§ **Required action**
Within the records below, find the line with "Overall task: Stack" and the line with "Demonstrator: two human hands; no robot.", then reproduce exactly those two lines and all lines between them, without any picture.

§ **Data for this exercise**
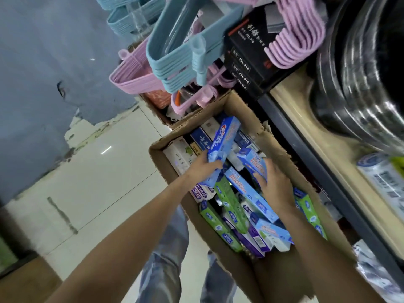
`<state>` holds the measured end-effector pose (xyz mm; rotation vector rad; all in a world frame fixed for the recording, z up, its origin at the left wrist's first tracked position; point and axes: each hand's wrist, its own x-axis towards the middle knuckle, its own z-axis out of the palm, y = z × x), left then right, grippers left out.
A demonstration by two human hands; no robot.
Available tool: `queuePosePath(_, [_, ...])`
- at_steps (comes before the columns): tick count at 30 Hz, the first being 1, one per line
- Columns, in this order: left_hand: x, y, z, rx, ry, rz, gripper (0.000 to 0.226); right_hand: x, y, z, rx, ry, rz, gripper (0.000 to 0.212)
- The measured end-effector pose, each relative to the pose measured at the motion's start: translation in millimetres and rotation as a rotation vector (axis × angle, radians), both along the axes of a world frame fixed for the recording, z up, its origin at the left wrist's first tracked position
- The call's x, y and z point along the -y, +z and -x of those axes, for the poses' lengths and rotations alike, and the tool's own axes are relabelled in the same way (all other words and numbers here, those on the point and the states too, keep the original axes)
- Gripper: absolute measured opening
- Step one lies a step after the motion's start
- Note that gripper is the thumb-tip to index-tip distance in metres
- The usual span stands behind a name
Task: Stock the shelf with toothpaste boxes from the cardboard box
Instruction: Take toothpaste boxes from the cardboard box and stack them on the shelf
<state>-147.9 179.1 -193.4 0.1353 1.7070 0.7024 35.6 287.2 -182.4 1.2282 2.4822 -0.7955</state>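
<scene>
— Nearest: two bare forearms reaching down into the cardboard box [282, 149]. Left hand [204, 168] wrapped round a light blue toothpaste box [223, 145], raised and tilted above the heap near the far left corner.

— And the other?

— Right hand [276, 185] over the middle of the heap, fingers curled onto a second blue toothpaste box [253, 164], gripping its end. Around it, green toothpaste boxes [229, 202] and blue ones jumbled, filling the carton wall to wall.

— Room at the edges?

— Tight on the right: carton's torn right rim just beside the shelf [328, 149] edge. Open tiled floor [98, 171] along the left wall. Beyond the far rim, pink and blue hangers [172, 62] touching a black box [247, 55], overhanging that end.
</scene>
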Motion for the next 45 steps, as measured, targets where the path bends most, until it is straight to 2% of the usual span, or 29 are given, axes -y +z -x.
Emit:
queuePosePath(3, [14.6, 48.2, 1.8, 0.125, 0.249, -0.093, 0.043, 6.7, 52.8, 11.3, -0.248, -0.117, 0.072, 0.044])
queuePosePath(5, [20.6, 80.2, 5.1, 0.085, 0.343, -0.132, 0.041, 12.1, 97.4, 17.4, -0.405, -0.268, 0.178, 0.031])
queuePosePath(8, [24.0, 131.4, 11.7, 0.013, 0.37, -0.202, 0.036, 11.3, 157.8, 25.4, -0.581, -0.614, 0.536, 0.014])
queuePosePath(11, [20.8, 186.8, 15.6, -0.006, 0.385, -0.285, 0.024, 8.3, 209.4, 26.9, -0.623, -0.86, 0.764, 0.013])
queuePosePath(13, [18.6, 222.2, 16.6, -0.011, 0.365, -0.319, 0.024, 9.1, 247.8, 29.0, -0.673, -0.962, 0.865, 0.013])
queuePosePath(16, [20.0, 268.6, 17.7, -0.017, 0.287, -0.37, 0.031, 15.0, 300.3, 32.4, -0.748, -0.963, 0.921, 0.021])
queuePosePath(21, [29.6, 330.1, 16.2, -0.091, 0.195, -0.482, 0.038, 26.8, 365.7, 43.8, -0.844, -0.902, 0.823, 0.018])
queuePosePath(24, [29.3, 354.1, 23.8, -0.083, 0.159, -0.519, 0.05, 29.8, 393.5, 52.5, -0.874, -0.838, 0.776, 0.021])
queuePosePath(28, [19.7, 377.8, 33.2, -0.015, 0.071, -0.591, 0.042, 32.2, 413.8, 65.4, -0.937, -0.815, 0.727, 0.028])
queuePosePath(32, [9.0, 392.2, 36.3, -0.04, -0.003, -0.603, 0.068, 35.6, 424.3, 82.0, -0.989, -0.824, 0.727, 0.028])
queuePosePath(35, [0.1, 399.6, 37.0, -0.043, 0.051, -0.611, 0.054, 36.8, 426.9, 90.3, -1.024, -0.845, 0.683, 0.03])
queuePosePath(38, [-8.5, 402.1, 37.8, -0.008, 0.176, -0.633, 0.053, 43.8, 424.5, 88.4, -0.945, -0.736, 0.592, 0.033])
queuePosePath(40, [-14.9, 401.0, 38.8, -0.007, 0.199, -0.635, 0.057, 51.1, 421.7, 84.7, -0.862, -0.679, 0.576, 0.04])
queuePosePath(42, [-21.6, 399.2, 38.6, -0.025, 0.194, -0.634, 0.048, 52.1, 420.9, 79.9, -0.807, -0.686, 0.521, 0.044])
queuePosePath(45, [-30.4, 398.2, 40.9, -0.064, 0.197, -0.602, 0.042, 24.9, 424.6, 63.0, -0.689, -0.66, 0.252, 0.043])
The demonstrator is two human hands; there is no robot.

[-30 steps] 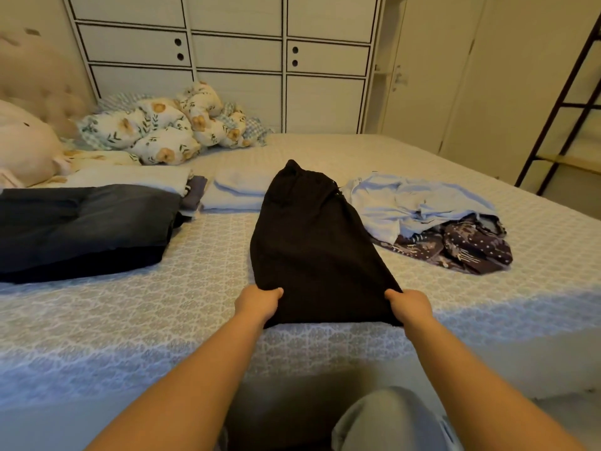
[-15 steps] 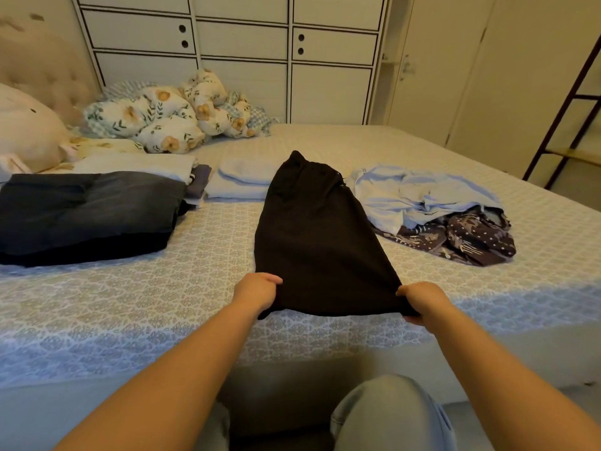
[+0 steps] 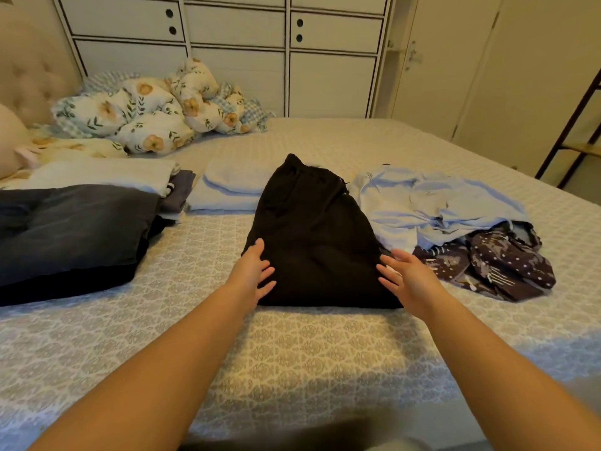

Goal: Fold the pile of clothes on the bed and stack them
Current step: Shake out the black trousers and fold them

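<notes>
head view:
step: mid-fold on the black garment [image 3: 312, 242]. It lies flat on the bed [image 3: 309, 353], near edge doubled over, far end tapering away from the person. Looks like one fold is in and it's being pressed flat.
left hand [image 3: 257, 271]: fingers straight and spread, resting on the garment's near-left edge. Holding nothing.
right hand [image 3: 403, 278]: fingers straight and spread, against the near-right edge. Holding nothing.
next move (judgement): take the far narrow end or the near edge with both hands, fold once more into a compact block, then carry it to a stack. Needs an even grip on both corners so the layers don't slide.
done so far: dark folded stack [image 3: 71, 229] on the left, white folded item [image 3: 104, 174] behind it, pale folded stack [image 3: 227, 193] just left of the black garment.
left to do: blue shirt [image 3: 432, 203] and dotted dark garment [image 3: 497, 265], unfolded heap, right of the black one.
containers: none in use on the bed. Cabinet [image 3: 286, 53] behind is closed, contents not visible.
other: floral bedding [image 3: 146, 115] bunched at the head end.
</notes>
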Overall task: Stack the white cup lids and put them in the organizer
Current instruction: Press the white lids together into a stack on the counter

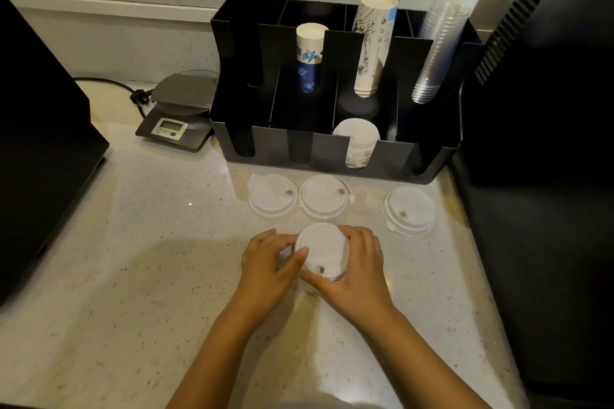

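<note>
I hold the stack (321,251) in a two-hand grip, left hand (270,264) and right hand (360,267); loose lids (273,195) lie just ahead on the bench, organizer (335,156) beyond (straight forward).

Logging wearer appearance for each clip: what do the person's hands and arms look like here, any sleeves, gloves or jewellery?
Both the left hand and the right hand are bare: no gloves, and no rings, watch or wristband show. The forearms are uncovered right down to the bottom edge of the picture, so no sleeve is visible.
</note>
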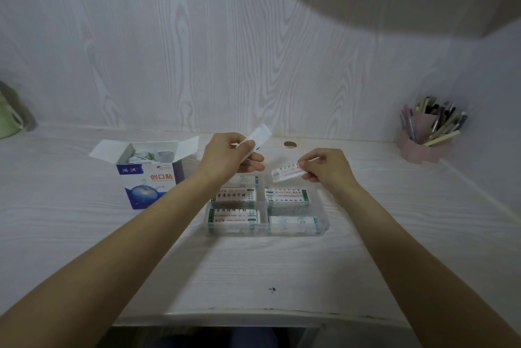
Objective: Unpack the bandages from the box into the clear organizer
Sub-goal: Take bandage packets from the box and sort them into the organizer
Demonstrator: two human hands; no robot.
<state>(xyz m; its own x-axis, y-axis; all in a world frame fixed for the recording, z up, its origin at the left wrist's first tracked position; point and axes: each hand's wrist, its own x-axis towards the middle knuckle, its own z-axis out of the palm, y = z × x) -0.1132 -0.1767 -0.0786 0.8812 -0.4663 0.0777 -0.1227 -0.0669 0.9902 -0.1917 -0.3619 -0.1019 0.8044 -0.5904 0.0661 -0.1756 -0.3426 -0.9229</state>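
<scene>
From the head camera, a person's two bare forearms reach over a pale wood-grain desk (84, 235) toward a clear organizer (322, 225) that sits near the middle of it. The left hand (228, 157), raised just behind the organizer's far left corner, pinches a white bandage strip (260, 133) between thumb and curled fingers, the strip angled up and away from the organizer. The right hand (327, 166), hovering just above the organizer's far right corner, pinches a second wrapped bandage (287, 173) printed in red, held roughly level and apart from the stacks below. Inside the organizer, wrapped bandages (234, 197) lie in stacks across its divided compartments, green-edged labels facing up in three of them and a plainer white pack in the near right one. To the left of the organizer, close beside it, stands the blue and white bandage box (149, 181), flaps open, with more wrapped pieces showing inside. Well to the right of the organizer, against the wall, a pink pen holder (420, 147) bristles with pens. A green object (10, 122) sits far to the organizer's left, cut off by the picture's edge.
</scene>
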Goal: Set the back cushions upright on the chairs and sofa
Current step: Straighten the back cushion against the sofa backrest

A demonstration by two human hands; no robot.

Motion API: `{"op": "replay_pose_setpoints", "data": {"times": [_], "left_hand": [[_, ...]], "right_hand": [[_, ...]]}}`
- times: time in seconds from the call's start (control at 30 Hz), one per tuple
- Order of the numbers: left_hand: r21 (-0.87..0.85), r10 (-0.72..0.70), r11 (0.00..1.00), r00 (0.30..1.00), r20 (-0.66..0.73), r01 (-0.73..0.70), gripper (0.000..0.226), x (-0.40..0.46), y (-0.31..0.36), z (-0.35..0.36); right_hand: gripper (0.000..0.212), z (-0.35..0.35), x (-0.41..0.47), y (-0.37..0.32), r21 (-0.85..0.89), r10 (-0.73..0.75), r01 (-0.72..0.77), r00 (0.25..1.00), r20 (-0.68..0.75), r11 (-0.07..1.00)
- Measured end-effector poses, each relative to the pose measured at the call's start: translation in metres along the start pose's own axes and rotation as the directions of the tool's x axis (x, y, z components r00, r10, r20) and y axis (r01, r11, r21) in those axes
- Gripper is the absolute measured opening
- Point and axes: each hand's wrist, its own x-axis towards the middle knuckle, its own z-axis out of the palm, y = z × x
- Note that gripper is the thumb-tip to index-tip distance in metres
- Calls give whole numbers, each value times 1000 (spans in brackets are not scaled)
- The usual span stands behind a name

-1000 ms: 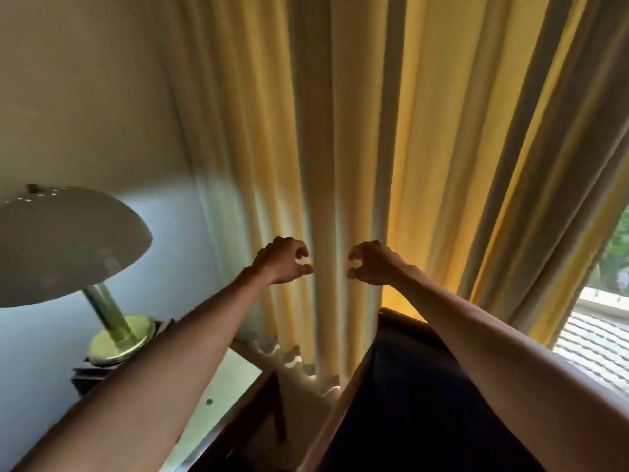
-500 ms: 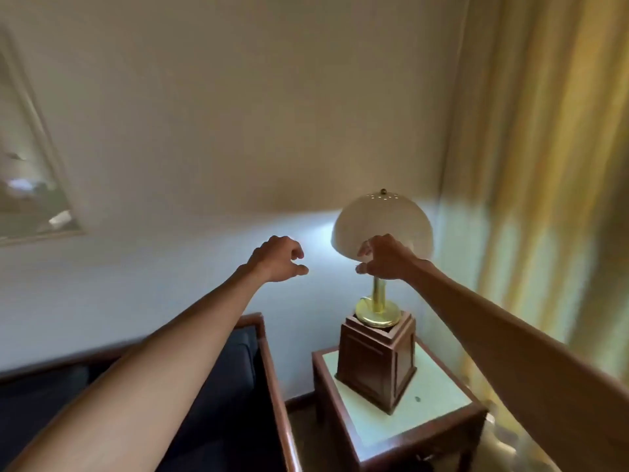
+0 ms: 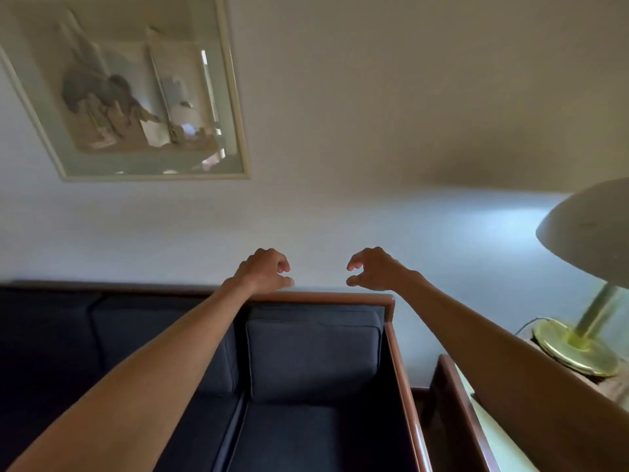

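A dark blue sofa with a wooden frame (image 3: 340,297) fills the lower left and centre. Its rightmost back cushion (image 3: 313,361) stands upright against the frame. Another back cushion (image 3: 153,335) stands to its left, partly hidden by my left arm. My left hand (image 3: 263,269) and my right hand (image 3: 372,269) are held out in the air above the sofa's back rail, fingers curled and slightly apart, holding nothing. Neither hand touches a cushion.
A framed picture (image 3: 136,93) hangs on the wall above the sofa. To the right stands a wooden side table (image 3: 452,403) with a brass lamp (image 3: 578,345) and its white dome shade (image 3: 592,229). My right forearm passes in front of the table.
The view has swung left, from the yellow curtain past the lamp to the sofa and picture. Both hands keep the same curled, empty pose out in front.
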Motion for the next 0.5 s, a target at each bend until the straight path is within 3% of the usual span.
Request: {"op": "replay_pose_setpoints", "data": {"times": [0.17,0.33,0.5], "left_hand": [[-19,-72,997,994,86,74,35,86,-86,51],[-52,-108,992,981,162,117,38,141,-159,116],[44,-93,995,966,241,85,56,191,-215,176]], "right_hand": [[41,75,120,18,-5,24,-24,993,117,1000],[42,162,189,55,-32,165,-162,956,244,986],[59,226,231,88,-108,207,-185,948,243,977]]}}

§ **Final answer**
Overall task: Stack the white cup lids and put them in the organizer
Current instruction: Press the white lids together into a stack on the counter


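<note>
I hold the stack (321,251) in a two-hand grip, left hand (270,264) and right hand (360,267); loose lids (273,195) lie just ahead on the bench, organizer (335,156) beyond (straight forward).

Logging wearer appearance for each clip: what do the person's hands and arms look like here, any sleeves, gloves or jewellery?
Both the left hand and the right hand are bare: no gloves, and no rings, watch or wristband show. The forearms are uncovered right down to the bottom edge of the picture, so no sleeve is visible.
</note>
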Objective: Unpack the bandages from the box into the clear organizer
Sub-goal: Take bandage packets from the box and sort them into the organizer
Demonstrator: two human hands; no robot.

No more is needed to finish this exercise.